Set out exactly, line by line, the stretch of data below that begins at the line containing "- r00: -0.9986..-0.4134" and ends at the line containing "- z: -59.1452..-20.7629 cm", with both ends kept.
◆ ◆ ◆ ◆
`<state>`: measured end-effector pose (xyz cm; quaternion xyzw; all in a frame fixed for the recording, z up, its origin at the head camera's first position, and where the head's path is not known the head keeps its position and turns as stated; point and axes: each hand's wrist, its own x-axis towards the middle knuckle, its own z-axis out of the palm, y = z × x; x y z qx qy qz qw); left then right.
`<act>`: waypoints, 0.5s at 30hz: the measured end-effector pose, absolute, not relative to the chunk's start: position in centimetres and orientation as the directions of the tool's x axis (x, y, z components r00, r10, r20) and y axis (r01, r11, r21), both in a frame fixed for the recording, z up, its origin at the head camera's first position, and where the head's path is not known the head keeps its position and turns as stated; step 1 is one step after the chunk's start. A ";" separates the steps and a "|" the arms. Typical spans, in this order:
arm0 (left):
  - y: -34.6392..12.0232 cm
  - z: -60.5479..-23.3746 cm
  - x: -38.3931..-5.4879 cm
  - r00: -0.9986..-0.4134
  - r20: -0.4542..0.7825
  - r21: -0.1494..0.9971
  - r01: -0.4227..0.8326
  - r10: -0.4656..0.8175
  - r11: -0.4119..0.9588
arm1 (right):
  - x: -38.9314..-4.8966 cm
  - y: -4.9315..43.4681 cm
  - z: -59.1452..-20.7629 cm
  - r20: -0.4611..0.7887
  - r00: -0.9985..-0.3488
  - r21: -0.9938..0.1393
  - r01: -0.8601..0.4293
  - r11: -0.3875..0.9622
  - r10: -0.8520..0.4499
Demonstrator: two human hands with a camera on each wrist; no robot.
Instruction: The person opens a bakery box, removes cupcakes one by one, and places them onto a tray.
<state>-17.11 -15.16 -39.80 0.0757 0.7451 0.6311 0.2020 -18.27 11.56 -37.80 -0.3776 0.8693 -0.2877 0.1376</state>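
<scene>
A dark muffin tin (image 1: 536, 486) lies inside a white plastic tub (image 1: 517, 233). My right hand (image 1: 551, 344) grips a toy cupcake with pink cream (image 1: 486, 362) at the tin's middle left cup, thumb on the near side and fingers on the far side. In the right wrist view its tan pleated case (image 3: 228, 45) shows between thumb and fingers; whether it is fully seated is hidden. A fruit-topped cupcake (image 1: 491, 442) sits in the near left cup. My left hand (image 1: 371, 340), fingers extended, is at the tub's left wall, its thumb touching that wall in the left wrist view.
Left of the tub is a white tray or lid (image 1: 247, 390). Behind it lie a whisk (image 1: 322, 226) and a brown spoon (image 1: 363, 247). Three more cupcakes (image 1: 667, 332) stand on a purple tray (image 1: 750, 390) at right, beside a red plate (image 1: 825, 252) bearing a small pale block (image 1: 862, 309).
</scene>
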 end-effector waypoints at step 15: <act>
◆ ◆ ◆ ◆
:: Response to this exercise ::
  - r00: -0.9986..-0.4134
  - r20: -0.4542..0.7825
  - r21: -0.1494..0.9971
  - r01: -0.4227..0.8326
  - r10: -0.4656..0.8175
  - r11: -0.4119..0.9588
arm1 (right):
  - x: -38.9314..-4.8966 cm
  - y: -4.9315..43.4681 cm
  - z: -59.1452..-20.7629 cm

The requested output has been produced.